» PROBLEM DETAILS
Going through the material underneath, give only the number of lines that contain "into".

::: STORED DATA :::

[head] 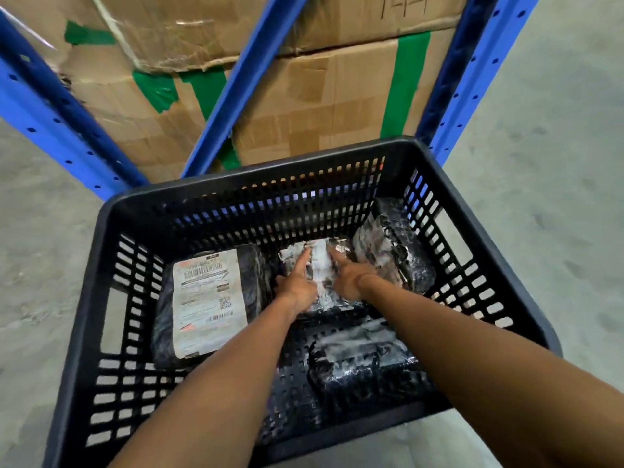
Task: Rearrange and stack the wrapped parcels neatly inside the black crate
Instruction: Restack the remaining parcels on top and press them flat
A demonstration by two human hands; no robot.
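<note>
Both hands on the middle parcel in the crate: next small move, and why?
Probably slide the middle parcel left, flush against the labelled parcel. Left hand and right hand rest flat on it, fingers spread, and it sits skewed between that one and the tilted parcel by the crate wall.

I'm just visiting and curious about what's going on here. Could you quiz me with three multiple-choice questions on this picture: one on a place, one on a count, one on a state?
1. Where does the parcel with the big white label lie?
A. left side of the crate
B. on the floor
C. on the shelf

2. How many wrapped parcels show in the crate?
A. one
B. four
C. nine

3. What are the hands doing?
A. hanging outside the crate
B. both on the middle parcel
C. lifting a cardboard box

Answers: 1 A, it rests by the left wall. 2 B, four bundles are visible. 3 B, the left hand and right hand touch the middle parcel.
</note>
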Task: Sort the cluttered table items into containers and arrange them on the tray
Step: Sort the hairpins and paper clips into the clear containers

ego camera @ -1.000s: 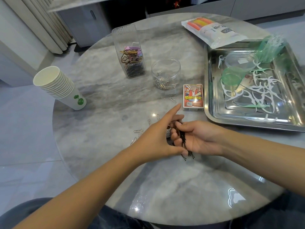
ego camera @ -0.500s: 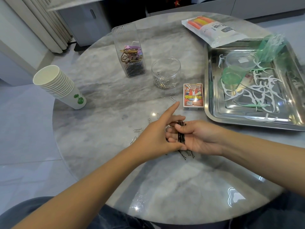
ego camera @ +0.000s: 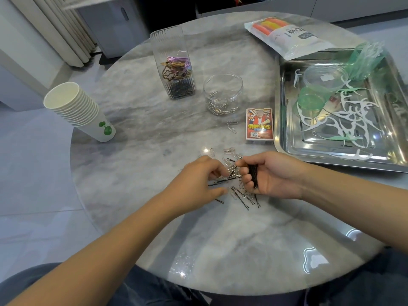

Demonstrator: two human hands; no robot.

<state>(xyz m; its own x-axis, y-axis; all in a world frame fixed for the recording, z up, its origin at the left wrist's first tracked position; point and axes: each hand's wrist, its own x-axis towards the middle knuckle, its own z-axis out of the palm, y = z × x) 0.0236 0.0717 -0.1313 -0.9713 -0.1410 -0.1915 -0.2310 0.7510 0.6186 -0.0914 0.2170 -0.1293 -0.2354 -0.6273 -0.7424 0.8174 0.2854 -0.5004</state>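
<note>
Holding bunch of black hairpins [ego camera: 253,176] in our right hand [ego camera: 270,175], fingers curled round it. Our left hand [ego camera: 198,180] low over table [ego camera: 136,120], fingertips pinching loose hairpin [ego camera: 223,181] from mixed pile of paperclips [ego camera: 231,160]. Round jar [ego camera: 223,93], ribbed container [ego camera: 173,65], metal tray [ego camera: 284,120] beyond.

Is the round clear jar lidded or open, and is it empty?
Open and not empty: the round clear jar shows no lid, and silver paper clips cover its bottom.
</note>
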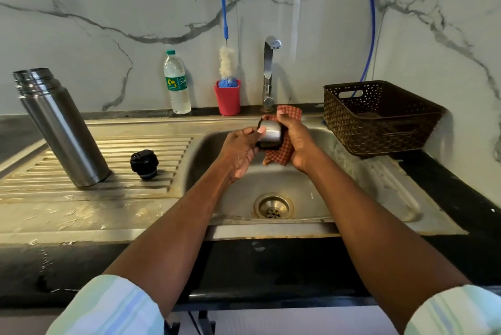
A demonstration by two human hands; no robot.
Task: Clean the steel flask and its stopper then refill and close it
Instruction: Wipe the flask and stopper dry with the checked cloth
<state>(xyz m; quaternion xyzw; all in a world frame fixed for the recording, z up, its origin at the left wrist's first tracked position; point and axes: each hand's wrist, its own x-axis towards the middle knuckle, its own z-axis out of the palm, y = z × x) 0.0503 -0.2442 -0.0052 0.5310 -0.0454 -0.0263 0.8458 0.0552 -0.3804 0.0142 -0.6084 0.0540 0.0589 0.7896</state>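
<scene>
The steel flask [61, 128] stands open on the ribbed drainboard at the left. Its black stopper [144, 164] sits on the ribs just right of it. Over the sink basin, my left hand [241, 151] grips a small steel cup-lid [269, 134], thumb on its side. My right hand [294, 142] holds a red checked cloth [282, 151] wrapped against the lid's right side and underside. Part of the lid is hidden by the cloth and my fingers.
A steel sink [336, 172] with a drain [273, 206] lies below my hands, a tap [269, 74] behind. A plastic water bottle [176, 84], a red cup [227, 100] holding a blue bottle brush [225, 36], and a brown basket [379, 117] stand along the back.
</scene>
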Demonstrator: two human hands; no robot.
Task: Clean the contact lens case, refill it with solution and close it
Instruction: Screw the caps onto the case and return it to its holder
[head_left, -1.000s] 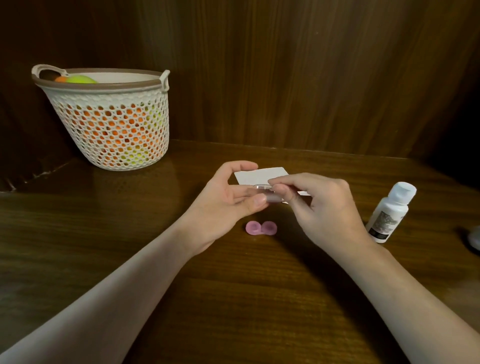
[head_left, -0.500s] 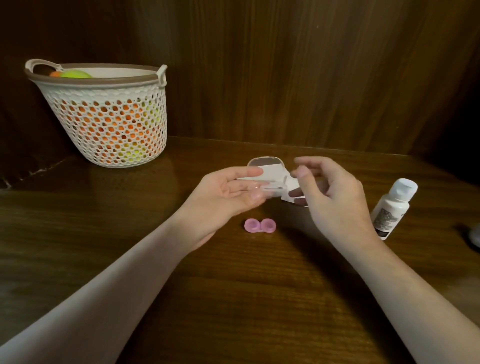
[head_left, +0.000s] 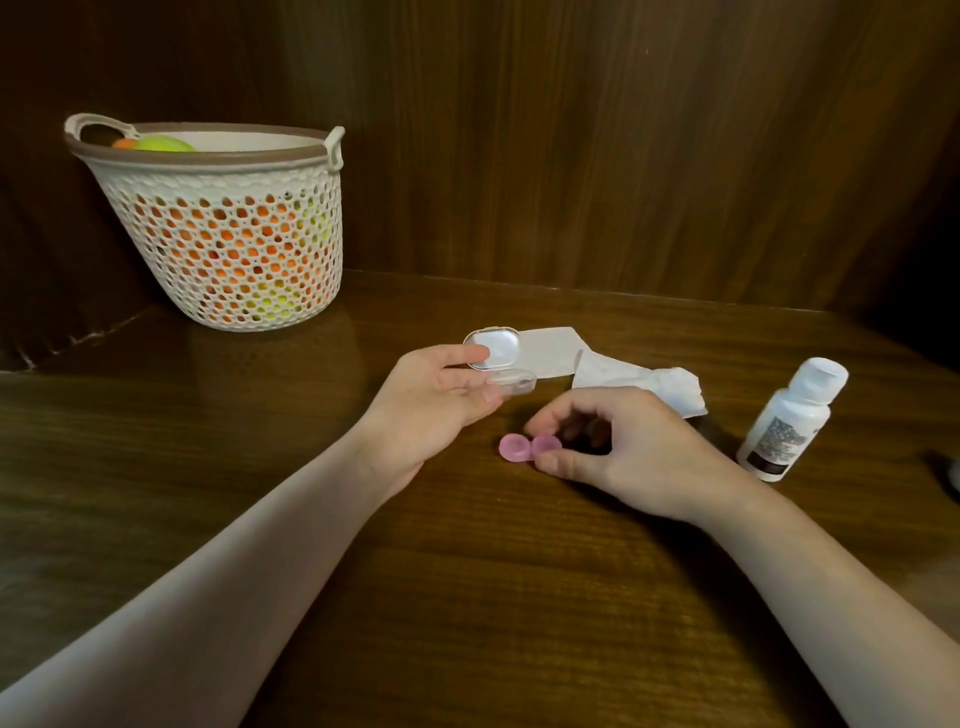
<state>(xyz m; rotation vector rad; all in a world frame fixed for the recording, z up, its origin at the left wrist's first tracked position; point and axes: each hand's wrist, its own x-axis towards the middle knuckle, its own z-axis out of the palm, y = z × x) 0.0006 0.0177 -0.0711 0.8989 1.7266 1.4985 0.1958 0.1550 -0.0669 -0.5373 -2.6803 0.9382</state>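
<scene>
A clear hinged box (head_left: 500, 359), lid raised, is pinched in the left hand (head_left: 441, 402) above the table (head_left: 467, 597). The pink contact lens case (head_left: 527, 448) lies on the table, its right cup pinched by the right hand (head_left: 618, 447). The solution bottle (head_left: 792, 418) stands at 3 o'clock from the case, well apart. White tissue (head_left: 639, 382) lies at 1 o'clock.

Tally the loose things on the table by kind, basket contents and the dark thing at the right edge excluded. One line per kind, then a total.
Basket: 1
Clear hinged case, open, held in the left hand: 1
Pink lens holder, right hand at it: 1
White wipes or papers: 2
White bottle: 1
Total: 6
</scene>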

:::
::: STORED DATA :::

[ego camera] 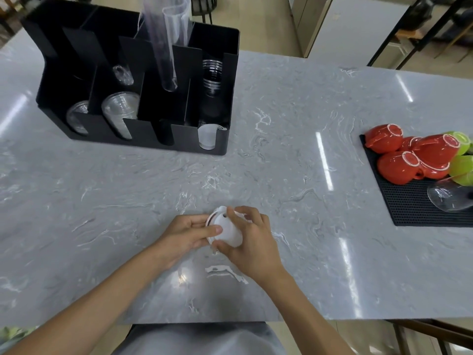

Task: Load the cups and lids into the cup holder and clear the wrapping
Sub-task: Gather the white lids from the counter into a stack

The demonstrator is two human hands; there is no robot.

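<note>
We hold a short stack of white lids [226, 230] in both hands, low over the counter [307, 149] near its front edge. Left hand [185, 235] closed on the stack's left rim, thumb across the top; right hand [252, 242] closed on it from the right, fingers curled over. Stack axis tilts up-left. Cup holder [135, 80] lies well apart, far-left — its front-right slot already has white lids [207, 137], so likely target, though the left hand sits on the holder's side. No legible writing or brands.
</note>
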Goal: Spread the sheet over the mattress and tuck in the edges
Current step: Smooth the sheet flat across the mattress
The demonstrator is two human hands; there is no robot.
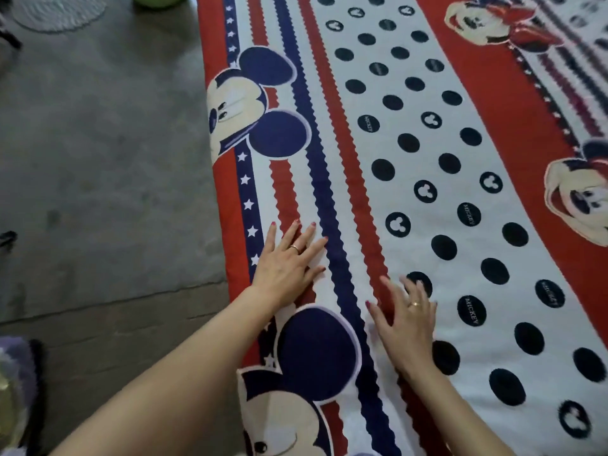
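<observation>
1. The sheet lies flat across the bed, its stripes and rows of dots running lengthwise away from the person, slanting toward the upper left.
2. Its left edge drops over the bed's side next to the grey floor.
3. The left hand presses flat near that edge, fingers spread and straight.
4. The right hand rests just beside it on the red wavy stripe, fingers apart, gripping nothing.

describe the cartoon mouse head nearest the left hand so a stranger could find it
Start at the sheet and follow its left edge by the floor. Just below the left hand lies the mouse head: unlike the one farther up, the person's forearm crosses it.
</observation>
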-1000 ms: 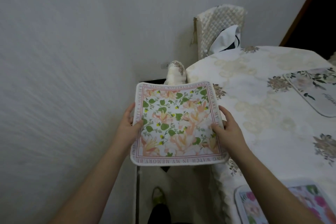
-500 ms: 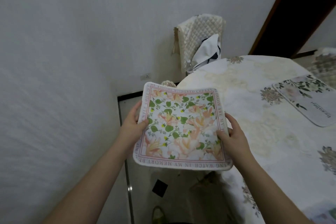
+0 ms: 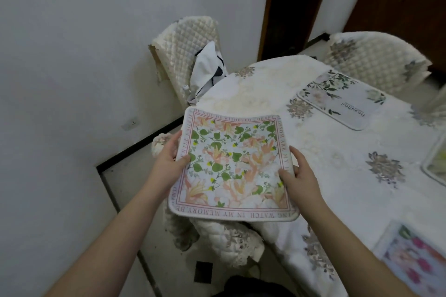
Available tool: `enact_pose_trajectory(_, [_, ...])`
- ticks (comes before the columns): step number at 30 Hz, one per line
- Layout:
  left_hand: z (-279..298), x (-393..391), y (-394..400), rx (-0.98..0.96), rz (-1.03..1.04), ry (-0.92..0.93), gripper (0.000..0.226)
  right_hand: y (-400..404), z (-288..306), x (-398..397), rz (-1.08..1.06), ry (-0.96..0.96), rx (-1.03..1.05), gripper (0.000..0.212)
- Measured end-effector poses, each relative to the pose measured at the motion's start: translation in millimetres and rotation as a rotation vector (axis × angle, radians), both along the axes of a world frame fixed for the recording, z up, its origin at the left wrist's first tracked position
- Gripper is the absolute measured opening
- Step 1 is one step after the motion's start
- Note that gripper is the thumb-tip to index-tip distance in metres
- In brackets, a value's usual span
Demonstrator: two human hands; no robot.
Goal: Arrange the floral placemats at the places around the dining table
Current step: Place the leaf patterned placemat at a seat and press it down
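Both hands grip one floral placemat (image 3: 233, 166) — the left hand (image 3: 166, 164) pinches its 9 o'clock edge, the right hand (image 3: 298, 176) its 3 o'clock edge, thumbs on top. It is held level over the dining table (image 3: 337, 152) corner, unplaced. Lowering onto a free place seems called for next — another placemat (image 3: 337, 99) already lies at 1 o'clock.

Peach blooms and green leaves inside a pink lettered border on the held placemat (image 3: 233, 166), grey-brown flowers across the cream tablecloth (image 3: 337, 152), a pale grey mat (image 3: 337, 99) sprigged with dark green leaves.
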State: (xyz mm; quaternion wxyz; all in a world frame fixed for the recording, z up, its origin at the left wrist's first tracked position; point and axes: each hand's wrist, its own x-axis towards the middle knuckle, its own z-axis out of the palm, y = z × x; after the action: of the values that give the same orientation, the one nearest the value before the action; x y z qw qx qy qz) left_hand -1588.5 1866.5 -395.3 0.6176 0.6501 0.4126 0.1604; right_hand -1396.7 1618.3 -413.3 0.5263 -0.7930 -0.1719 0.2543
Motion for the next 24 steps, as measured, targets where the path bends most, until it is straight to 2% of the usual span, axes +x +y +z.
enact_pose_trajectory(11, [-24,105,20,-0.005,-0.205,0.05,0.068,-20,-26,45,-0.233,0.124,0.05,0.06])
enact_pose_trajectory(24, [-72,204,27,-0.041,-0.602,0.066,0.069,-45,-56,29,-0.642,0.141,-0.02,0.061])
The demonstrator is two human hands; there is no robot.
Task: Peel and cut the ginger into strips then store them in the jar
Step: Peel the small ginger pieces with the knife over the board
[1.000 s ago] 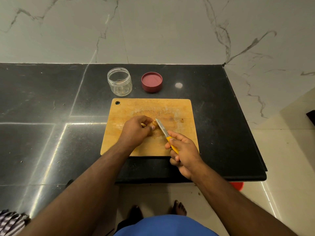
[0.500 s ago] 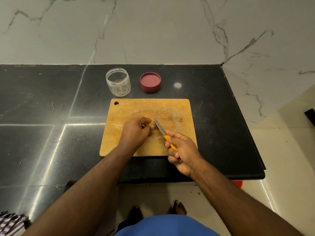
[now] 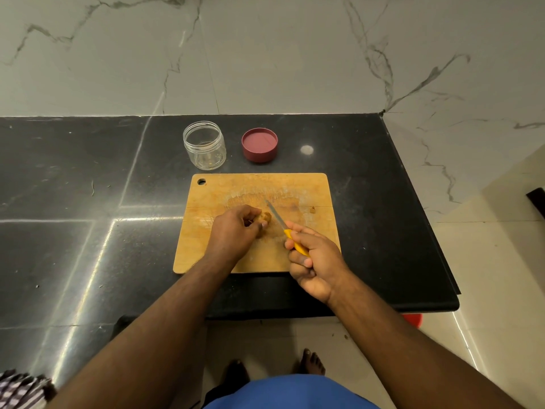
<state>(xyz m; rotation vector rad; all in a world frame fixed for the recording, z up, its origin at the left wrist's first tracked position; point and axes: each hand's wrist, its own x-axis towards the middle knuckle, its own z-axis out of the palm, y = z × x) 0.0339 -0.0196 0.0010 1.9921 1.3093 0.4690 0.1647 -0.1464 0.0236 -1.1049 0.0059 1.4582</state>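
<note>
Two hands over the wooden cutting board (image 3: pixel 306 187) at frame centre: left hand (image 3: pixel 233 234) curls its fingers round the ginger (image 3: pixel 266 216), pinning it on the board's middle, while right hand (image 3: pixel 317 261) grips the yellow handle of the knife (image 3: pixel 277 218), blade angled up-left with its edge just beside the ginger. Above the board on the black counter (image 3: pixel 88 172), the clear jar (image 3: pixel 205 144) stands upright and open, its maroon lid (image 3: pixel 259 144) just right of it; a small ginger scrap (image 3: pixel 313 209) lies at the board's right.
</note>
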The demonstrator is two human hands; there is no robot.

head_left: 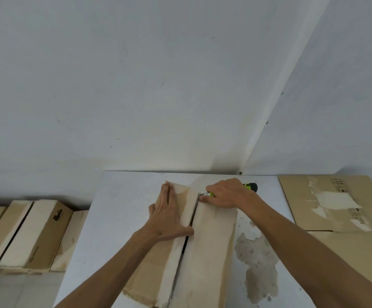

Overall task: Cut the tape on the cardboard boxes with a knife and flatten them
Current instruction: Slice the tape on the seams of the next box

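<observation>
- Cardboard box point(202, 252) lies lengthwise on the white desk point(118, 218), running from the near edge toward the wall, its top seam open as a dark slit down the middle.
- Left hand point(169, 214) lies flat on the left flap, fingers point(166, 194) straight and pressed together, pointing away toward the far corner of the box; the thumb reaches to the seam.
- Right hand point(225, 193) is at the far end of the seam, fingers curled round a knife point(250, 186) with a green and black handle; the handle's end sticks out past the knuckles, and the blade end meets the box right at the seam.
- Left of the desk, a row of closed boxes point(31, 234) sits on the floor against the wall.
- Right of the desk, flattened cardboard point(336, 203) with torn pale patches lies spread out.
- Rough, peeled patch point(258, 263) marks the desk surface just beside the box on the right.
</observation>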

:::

» TASK SOLUTION
5